Zwischen Ebbe und Flut
Am Ende der Mittelstraße in Wyk befindet sich ein Brunnen, der das Prinzip der Gezeiten verdeutlicht und optisch begeistert.
Am kleinen Gezeitenbrunnen direkt an der Mittelbrücke herrscht buntes Treiben. Das Werk des Steinmetzes Markus Thiessen erfreut seit fast 20 Jahren Kinder und Erwachsene gleichermaßen. Es hat sich längst zu einem beliebten Treffpunkt entwickelt. Erst bei genauerem Hinsehen offenbart sich jedoch die detailverliebte Gestaltung des Brunnens.
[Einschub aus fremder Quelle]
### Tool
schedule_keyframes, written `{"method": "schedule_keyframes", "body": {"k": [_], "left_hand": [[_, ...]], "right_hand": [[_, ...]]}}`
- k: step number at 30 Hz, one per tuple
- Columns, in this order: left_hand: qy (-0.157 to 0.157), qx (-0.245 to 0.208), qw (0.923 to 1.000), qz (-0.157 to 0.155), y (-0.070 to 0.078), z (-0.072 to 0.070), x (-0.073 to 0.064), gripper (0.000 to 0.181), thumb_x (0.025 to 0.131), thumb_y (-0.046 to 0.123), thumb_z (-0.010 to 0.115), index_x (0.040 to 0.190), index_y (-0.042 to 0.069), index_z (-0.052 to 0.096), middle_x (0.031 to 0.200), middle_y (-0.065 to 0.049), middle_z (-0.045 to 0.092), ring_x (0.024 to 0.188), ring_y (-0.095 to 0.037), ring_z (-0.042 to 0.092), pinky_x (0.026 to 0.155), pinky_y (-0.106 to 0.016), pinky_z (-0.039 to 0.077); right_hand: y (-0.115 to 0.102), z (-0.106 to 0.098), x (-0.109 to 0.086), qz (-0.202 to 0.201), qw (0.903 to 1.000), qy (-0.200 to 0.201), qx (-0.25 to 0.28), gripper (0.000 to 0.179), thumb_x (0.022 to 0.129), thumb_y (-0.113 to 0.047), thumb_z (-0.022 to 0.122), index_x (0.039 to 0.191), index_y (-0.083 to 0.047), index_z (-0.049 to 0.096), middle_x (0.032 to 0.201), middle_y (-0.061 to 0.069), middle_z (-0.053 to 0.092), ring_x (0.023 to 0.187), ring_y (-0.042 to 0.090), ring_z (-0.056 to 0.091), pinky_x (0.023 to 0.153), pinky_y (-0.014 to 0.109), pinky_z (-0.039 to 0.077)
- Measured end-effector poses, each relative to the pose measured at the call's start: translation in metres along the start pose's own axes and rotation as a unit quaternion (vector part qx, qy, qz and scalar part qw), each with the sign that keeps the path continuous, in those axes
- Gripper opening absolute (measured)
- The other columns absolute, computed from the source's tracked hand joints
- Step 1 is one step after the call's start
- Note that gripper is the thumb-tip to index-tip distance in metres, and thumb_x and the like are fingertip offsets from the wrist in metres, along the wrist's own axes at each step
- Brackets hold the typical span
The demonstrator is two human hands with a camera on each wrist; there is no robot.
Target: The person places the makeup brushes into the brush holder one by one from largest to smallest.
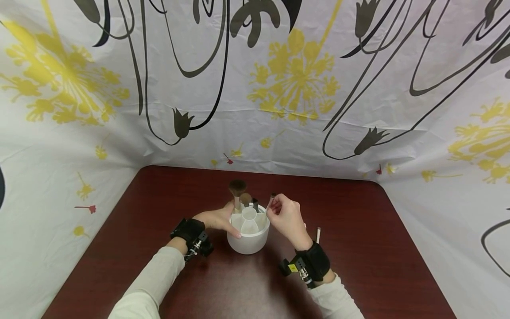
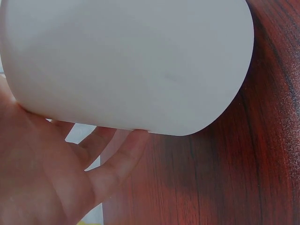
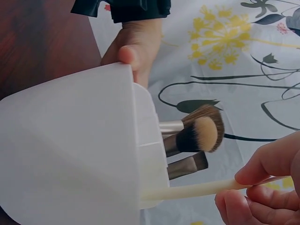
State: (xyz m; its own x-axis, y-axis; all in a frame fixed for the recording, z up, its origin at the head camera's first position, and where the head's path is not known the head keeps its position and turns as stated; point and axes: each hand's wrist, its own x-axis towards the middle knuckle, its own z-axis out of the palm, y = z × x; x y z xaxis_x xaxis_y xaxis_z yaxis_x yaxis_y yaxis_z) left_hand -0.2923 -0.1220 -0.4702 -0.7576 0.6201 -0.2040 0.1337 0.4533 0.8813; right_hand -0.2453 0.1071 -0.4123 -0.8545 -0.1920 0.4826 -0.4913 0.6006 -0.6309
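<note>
A round white makeup brush holder [image 1: 248,244] with several compartments stands on the table. My left hand [image 1: 217,219] grips its left side, thumb over the front rim; in the left wrist view the fingers [image 2: 124,159] lie along its wall. Between thumb and fingertips, my right hand [image 1: 287,218] pinches a makeup brush with a pale handle [image 3: 199,189], whose lower end is inside the holder's right compartment. Its dark tip [image 1: 273,195] shows above the fingers. At the back of the holder stand a large fluffy brush [image 1: 237,188], a tan-tipped brush [image 3: 206,133] and a flat dark brush [image 3: 200,161].
On the dark red wooden table [image 1: 350,257], a thin light stick with a brown tip [image 1: 318,235] shows just beyond the right wrist. A white cloth [image 1: 295,146] with flower prints hangs behind the table and along both sides.
</note>
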Motion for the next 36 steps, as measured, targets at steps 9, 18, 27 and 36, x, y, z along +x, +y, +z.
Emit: {"method": "schedule_keyframes", "body": {"k": [9, 18, 27, 36], "left_hand": [[0.002, -0.006, 1.0, 0.008, 0.0, 0.001, 0.0, 0.119, 0.057, 0.031, 0.083, 0.14, 0.006, 0.001, 0.141, -0.018, 0.015, 0.129, -0.029, 0.02, 0.106, -0.044, 0.018], [-0.001, -0.005, 0.9999, 0.012, -0.002, 0.001, 0.001, 0.122, 0.057, 0.033, 0.084, 0.141, 0.007, -0.001, 0.142, -0.018, 0.011, 0.13, -0.029, 0.017, 0.106, -0.045, 0.016], [-0.001, -0.009, 0.9999, 0.006, -0.001, 0.0, 0.001, 0.124, 0.057, 0.034, 0.084, 0.142, 0.007, -0.003, 0.144, -0.019, 0.01, 0.132, -0.03, 0.013, 0.107, -0.046, 0.014], [-0.004, 0.002, 1.0, 0.006, 0.003, 0.001, -0.001, 0.123, 0.058, 0.036, 0.083, 0.141, 0.006, -0.002, 0.144, -0.018, 0.01, 0.133, -0.03, 0.012, 0.107, -0.047, 0.012]], "right_hand": [[0.0, 0.007, -0.004, 0.011, 0.9998, -0.018, 0.006, 0.01, 0.072, 0.003, 0.064, 0.078, -0.002, 0.058, 0.069, 0.006, 0.059, 0.061, 0.012, 0.056, 0.055, 0.021, 0.046], [0.003, 0.005, -0.005, 0.016, 0.9997, -0.018, 0.0, 0.01, 0.072, 0.001, 0.066, 0.077, -0.002, 0.058, 0.069, 0.006, 0.059, 0.061, 0.013, 0.057, 0.055, 0.022, 0.047], [0.019, -0.012, -0.007, 0.021, 0.9996, -0.003, -0.019, 0.007, 0.077, -0.002, 0.064, 0.083, -0.002, 0.061, 0.07, 0.004, 0.061, 0.062, 0.013, 0.056, 0.054, 0.023, 0.046], [0.047, -0.035, -0.014, 0.055, 0.9975, -0.008, -0.044, 0.013, 0.081, -0.003, 0.062, 0.093, 0.0, 0.061, 0.078, 0.008, 0.062, 0.066, 0.017, 0.057, 0.057, 0.027, 0.046]]}}
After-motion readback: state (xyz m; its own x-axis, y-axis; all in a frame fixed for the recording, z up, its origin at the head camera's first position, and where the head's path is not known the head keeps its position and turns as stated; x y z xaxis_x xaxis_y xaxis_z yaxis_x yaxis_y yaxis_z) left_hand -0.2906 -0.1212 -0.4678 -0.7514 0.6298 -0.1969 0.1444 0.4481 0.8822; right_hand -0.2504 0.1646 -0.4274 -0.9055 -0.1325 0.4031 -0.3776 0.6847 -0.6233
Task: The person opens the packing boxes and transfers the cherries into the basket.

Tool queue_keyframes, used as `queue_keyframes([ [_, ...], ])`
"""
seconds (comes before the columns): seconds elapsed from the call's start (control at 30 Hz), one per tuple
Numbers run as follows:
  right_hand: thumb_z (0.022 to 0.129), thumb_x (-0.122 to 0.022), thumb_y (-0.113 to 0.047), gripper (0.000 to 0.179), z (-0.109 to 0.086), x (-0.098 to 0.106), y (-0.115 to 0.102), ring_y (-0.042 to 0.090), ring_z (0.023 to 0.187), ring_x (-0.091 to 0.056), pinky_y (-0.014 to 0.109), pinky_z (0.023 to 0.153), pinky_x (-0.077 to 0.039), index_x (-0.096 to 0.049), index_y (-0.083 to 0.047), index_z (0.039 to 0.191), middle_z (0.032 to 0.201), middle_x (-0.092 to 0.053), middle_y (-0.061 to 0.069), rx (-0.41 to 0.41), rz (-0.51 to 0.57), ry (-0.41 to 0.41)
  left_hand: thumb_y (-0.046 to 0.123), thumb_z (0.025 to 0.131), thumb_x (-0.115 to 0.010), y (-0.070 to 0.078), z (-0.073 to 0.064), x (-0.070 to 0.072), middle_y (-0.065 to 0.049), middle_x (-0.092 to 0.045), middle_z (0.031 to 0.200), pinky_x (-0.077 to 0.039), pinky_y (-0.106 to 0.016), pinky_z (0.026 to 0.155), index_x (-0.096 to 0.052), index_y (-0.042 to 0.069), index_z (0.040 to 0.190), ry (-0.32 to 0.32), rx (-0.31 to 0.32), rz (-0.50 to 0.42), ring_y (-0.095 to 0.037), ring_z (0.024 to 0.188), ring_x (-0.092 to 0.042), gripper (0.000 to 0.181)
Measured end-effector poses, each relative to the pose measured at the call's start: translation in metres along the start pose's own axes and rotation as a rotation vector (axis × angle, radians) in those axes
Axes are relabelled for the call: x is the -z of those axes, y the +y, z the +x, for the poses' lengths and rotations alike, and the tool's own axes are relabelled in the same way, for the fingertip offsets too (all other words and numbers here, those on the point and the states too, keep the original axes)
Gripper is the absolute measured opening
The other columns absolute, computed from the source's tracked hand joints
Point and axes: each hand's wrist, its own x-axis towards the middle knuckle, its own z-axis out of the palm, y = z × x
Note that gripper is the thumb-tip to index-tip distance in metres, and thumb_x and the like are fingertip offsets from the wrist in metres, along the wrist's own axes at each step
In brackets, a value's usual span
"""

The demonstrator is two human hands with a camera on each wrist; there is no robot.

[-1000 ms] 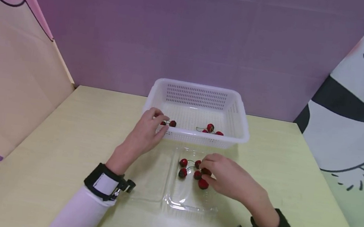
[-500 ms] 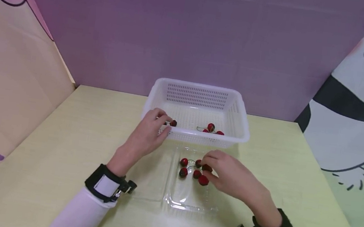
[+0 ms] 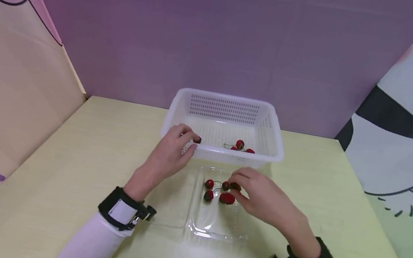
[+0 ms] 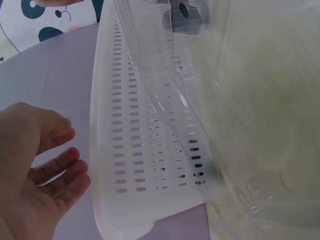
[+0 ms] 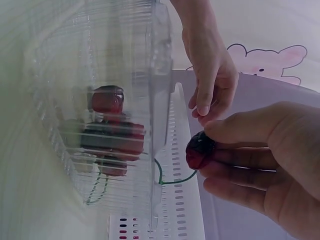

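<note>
Head view — left hand [image 3: 169, 152] partly hides cherry [image 3: 199, 140].

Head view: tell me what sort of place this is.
Probably a staged indoor recording booth: a pale table stands before a purple backdrop, with a panda-like print to the right, and the person wears a black wrist device.

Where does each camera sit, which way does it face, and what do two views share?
Head: worn on the head, facing forward and down at white basket, clear container and cherries; left hand, right hand and sleeves show.
Left wrist: on that wrist, facing the left hand, container and slotted basket side.
Right wrist: on that wrist, facing the held cherry; both hands show.
Both wrist views share the basket.
</note>
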Motion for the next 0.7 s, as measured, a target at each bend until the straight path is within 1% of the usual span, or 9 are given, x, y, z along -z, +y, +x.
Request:
queue_keyframes([
  [0.17,0.083,-0.082,0.000,0.020,0.000,0.001,0.001,0.021,0.095,-0.066,0.037,0.085,-0.058,-0.073,-0.002,0.101,0.101,-0.068,0.005,-0.005,-0.013,0.051,0.001,0.093,-0.070,0.003,0.000,-0.001,-0.015,-0.060,0.107,-0.051,-0.042,0.088,-0.071,-0.003,0.105,0.014,-0.019,-0.007,-0.032,0.101,-0.057,0.014],
  [0.33,0.081,-0.083,0.002,0.025,-0.001,0.004,0.004,0.022,0.098,-0.065,0.038,0.086,-0.058,-0.072,-0.002,0.103,0.104,-0.069,0.005,0.012,-0.012,0.132,0.001,0.093,-0.070,0.006,0.000,-0.001,-0.015,-0.061,0.108,-0.052,-0.041,0.089,-0.071,-0.003,0.106,0.015,-0.035,-0.005,-0.032,0.102,-0.057,0.014],
  [0.47,0.079,-0.084,0.004,0.028,-0.001,0.006,0.008,0.024,0.100,-0.066,0.039,0.085,-0.059,-0.072,-0.001,0.104,0.105,-0.069,0.007,0.051,0.005,0.218,0.001,0.093,-0.070,0.009,0.001,-0.002,-0.015,-0.061,0.107,-0.052,-0.040,0.088,-0.071,-0.002,0.106,0.023,-0.078,-0.012,-0.031,0.101,-0.058,0.013],
  [0.6,0.077,-0.085,0.005,0.032,-0.001,0.007,0.011,0.024,0.098,-0.067,0.037,0.079,-0.060,-0.071,0.001,0.106,0.107,-0.068,0.009,0.080,0.017,0.296,0.001,0.093,-0.069,0.013,0.001,-0.003,-0.014,-0.062,0.106,-0.052,-0.039,0.088,-0.070,-0.001,0.105,0.026,-0.134,-0.026,-0.030,0.100,-0.059,0.013],
  [0.7,0.076,-0.086,0.005,0.035,-0.002,0.009,0.014,0.023,0.096,-0.067,0.036,0.076,-0.061,-0.071,0.003,0.107,0.109,-0.068,0.011,0.092,0.018,0.350,0.001,0.093,-0.068,0.016,0.002,-0.002,-0.013,-0.062,0.106,-0.052,-0.038,0.089,-0.070,-0.001,0.105,0.019,-0.158,-0.039,-0.029,0.100,-0.060,0.013],
])
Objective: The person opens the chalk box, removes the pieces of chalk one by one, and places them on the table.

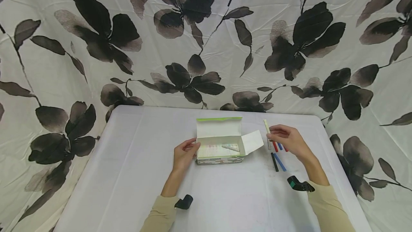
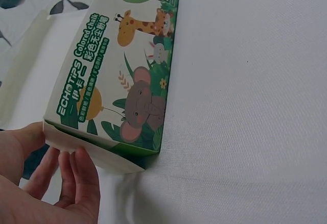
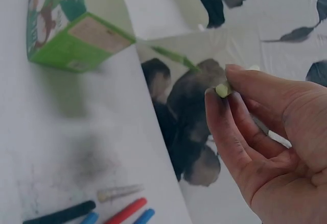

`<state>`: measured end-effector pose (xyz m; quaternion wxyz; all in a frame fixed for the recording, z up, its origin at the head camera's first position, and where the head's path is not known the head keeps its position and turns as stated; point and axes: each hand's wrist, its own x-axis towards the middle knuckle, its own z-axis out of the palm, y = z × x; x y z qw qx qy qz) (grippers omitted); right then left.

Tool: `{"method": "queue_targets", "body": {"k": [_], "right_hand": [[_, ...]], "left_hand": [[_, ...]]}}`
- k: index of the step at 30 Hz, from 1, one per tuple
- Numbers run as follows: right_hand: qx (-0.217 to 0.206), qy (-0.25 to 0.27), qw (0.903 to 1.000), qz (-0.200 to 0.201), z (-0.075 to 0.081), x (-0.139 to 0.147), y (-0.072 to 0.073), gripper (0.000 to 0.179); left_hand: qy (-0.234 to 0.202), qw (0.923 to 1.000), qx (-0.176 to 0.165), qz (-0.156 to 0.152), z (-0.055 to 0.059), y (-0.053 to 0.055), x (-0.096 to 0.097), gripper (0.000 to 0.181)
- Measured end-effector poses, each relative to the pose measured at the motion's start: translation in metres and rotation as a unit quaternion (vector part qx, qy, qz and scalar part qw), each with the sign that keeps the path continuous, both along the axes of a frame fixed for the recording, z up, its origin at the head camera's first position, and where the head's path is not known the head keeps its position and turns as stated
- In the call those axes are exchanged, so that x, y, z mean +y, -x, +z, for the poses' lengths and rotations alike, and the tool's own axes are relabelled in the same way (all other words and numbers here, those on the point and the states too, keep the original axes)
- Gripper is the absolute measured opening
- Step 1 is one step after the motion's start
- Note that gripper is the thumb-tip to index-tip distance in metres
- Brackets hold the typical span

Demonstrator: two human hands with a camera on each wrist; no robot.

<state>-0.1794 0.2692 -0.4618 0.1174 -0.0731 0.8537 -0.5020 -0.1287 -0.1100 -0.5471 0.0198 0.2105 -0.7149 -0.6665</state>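
An open chalk box (image 1: pixel 220 160), printed with cartoon animals and "Colored chalk", sits on the white table with its lid raised. My left hand (image 1: pixel 185 155) is at the box's left end; in the left wrist view its thumb and fingers (image 2: pixel 84 175) pinch the end flap (image 2: pixel 92 150). Inside the box lies a pale stick (image 1: pixel 230 148). Right of the box, my right hand (image 1: pixel 288 140) pinches a pale yellow chalk stick (image 1: pixel 266 126) between thumb and fingertips, above the table; the right wrist view shows the chalk's round end (image 3: pixel 223 90).
Below the right hand lie several slim coloured sticks, among them a black one (image 1: pixel 274 162), a blue one (image 1: pixel 280 162) and a red one (image 1: pixel 275 146). The box's right side flap (image 1: pixel 252 141) sticks outward. A flowered cloth (image 1: pixel 193 46) hangs behind the table (image 1: pixel 135 174).
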Motion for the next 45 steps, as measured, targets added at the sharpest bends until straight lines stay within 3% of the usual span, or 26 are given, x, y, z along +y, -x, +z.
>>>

In Stein gearbeitete Silhouetten der Inseln Föhr und Amrum sowie der Halligen Langeneß und Oland sind in eine stilisierte Wattlandschaft aus Prielen und Sandbänken eingebettet. Im Zehn-Minuten-Takt steigt und fällt das Wasser und ahmt so die Gezeiten der Nordsee nach. Es kann durch zwei Wasserspeier abfließen, die die Sagengestalt Ekke Nekkepenn und seine Frau Rahn darstellen.
Thiessen kam die Idee zu diesem besonderen Brunnen während einer Wattwanderung: Das Phänomen von Ebbe und Flut sollte in Brunnenform erlebbar gemacht werden. Im Rahmen seiner Gestalterprüfung in Freiburg entwickelte er das Konzept, das er einige Jahre später auf Föhr umsetzen konnte. Eine zusätzliche Inspiration fand Thiessen in einem mittelalterlichen Kloster in Straßburg, wo er eine ähnliche Technik entdeckte.
Eine der größten Herausforderungen bestand darin, das Wassersystem so zu konzipieren, dass mehr Wasser einfließt, als gleichzeitig ablaufen kann, und der Brunnen dennoch regelmäßig trockenfällt, um die Bewegung aufrechtzuerhalten. Auch im trockenen Zustand bleibt der Brunnen durch die ausgearbeiteten Wattflächen ein Hingucker.
Der Gezeitenbrunnen ist Treffpunkt und Klassenzimmer zugleich. Kinder erfahren beim Hüpfen von Insel zu Insel spielerisch mehr über die besondere Lage Föhrs im Schutz von Sylt, Amrum und den Halligen sowie über das Prinzip von Ebbe und Flut. Dabei entstehen viele Gespräche, berichtet Thiessen, der gern unauffällig zuhört und den Unterhaltungen über sein Werk lauscht.
Die Inseln und Halligen bestehen aus grünlichem Granit aus Namibia, der an das Grün der Marschen erinnern soll. Die Wellen dazwischen sind aus Hessisch Diabas, einem vulkanischen Gestein, das Thiessen gern verwendet, um Wasser darzustellen. Die Wellen wurden zusätzlich poliert, um Lichtreflexionen zu erzeugen und auch im trockenen Zustand Wasser zu suggerieren.
Mit dem Gezeitenbrunnen verbunden sind die sogenannten Durchblicke auf der Promenade. Sie bilden die Gegenstücke zu den Inseln Föhr und Amrum sowie zu den Halligen Oland und Langeneß. Wie Bilderrahmen heben sie den stetigen Wechsel von Wetter und Gezeiten hervor und machen den Blick auf das Wattenmeer, der nie gleich ist, zu einem perfekten Fotomotiv. Blickt man durch die Umrisse von Oland, Langeneß oder Amrum, erblickt man jeweils das entsprechende „Ebenbild“.
Sowohl der Gezeitenbrunnen am Ende der Mittelstraße als auch die Durchblicke auf der Promenade erfordern genaues Hinsehen und die Bereitschaft, sich auf sie einzulassen. Erst dann erschließen sich die Komplexität und Schönheit der einzelnen Werke. Markus Thiessen möchte mit seinen Arbeiten vor allem Freude bereiten – sich selbst ebenso wie anderen – und positive Signale senden.